**ASSIGNMENT**
Which lines of the data contain the string "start"? Copy every one of them.

Saved entries:
+ + +

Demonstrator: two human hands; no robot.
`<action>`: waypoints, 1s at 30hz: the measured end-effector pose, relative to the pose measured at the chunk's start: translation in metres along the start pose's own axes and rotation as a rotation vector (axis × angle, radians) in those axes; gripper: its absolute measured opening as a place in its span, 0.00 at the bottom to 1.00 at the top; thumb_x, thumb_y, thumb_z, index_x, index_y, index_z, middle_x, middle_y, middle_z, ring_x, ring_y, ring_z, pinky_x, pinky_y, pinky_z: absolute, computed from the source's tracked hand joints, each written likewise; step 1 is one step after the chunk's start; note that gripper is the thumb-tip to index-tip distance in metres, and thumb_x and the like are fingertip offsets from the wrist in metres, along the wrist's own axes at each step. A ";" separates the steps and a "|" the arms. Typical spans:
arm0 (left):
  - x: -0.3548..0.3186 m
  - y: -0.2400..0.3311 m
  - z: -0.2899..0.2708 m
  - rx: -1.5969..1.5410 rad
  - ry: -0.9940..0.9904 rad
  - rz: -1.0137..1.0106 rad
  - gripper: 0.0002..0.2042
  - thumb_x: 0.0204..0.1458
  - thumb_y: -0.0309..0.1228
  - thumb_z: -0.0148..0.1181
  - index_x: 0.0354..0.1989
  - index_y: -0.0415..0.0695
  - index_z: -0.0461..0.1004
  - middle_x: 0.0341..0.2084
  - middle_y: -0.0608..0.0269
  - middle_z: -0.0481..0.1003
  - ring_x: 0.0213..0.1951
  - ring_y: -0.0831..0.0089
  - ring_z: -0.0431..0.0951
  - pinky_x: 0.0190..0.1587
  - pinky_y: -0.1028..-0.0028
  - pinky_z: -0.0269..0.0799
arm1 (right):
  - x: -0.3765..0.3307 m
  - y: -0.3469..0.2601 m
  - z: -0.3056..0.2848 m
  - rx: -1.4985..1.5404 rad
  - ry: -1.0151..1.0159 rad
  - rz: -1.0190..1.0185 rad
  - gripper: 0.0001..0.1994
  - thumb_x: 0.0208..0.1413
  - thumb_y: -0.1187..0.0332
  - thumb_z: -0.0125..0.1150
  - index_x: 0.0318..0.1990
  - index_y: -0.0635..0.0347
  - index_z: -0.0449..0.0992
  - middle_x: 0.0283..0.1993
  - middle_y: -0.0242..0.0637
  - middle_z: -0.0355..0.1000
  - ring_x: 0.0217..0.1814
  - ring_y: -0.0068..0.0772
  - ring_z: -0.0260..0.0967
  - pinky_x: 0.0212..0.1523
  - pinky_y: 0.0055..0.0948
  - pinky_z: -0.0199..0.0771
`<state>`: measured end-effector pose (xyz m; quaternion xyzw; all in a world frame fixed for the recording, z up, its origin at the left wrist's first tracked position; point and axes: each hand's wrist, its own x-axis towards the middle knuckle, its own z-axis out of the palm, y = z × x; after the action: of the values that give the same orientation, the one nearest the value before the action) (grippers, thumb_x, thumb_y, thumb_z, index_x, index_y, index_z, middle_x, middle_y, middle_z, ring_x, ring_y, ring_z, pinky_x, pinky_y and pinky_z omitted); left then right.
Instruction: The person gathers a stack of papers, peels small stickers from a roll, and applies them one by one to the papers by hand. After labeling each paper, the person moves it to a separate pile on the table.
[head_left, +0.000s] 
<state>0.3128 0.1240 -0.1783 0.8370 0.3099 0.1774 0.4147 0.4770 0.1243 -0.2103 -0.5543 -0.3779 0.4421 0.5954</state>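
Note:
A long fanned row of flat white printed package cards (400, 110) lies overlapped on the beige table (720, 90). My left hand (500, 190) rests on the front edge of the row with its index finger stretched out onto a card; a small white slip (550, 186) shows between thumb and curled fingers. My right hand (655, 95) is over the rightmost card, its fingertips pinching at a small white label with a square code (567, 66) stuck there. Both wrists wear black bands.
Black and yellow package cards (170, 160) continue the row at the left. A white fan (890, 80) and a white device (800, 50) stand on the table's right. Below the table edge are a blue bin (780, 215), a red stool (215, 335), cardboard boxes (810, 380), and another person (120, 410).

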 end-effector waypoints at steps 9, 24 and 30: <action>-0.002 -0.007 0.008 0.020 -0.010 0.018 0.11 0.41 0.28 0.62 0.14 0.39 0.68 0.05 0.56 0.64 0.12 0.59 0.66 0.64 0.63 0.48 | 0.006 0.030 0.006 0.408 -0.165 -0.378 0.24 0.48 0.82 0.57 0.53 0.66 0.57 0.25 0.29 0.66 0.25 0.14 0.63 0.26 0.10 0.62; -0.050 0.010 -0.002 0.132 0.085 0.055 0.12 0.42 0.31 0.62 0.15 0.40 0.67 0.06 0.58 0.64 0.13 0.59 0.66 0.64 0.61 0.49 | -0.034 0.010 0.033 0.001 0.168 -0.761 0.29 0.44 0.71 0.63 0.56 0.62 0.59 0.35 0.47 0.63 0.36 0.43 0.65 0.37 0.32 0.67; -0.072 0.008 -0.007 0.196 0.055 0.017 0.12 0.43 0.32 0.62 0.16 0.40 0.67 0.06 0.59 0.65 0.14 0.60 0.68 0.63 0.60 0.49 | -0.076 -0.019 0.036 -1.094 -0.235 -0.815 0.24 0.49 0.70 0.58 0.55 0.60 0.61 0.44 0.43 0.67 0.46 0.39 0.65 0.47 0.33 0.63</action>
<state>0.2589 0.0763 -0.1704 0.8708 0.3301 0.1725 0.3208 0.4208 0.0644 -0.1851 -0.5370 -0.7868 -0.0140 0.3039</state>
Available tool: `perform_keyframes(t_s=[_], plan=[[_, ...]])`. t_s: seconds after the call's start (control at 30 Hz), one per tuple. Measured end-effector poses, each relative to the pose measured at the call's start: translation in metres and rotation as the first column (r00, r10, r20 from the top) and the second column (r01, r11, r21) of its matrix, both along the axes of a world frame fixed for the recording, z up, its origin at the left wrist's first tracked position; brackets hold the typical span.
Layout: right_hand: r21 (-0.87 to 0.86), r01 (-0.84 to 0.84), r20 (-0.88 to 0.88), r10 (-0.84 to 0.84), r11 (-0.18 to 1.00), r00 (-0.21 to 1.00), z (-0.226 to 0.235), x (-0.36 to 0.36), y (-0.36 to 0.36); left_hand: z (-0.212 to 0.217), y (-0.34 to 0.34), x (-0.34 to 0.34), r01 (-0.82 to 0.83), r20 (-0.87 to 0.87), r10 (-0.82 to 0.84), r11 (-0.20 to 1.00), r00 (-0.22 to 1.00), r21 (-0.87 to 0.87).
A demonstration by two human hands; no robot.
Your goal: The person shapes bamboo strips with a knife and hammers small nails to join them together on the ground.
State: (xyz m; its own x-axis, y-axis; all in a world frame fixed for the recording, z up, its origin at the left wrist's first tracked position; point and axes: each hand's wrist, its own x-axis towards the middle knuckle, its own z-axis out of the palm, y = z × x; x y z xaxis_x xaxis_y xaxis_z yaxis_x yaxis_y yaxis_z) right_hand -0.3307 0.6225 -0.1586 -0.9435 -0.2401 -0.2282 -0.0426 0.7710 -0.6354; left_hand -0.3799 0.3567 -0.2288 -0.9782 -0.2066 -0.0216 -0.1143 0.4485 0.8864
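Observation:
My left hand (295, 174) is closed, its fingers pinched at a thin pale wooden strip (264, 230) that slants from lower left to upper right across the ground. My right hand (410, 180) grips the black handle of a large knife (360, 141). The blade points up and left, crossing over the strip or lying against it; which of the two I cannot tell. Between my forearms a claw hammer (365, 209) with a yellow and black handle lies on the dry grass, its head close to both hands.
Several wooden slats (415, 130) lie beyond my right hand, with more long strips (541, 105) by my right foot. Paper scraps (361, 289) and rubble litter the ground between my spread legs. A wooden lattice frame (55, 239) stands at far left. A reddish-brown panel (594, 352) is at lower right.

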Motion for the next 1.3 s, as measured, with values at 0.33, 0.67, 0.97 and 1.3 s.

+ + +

**RESPONSE TO THE EXERCISE**
`<action>`: waypoints, 1s at 30hz: the measured end-effector pose, relative to the pose measured at the chunk's start: translation in metres along the start pose's own axes and rotation as a rotation vector (axis × angle, radians) in those axes; gripper: its absolute measured opening as a place in its span, 0.00 at the bottom to 1.00 at the top; thumb_x, thumb_y, thumb_z, index_x, index_y, index_z, middle_x, middle_y, middle_z, ring_x, ring_y, ring_z, pinky_x, pinky_y, pinky_z: absolute, computed from the source's tracked hand joints, each written likewise; step 1 is one step after the chunk's start; note that gripper is the thumb-tip to index-tip distance in metres, and thumb_x and the like are fingertip offsets from the wrist in metres, along the wrist's own axes at each step. A ";" separates the steps and a "|" the arms. Typical spans:
Available tool: `perform_keyframes(t_s=[_], plan=[[_, ...]])`. t_s: seconds after the call's start (control at 30 Hz), one per tuple. Measured end-effector poses, each relative to the pose measured at the call's start: translation in metres and rotation as the first column (r00, r10, r20 from the top) and the second column (r01, r11, r21) of its matrix, both along the axes of a world frame fixed for the recording, z up, its origin at the left wrist's first tracked position; brackets hold the typical span.

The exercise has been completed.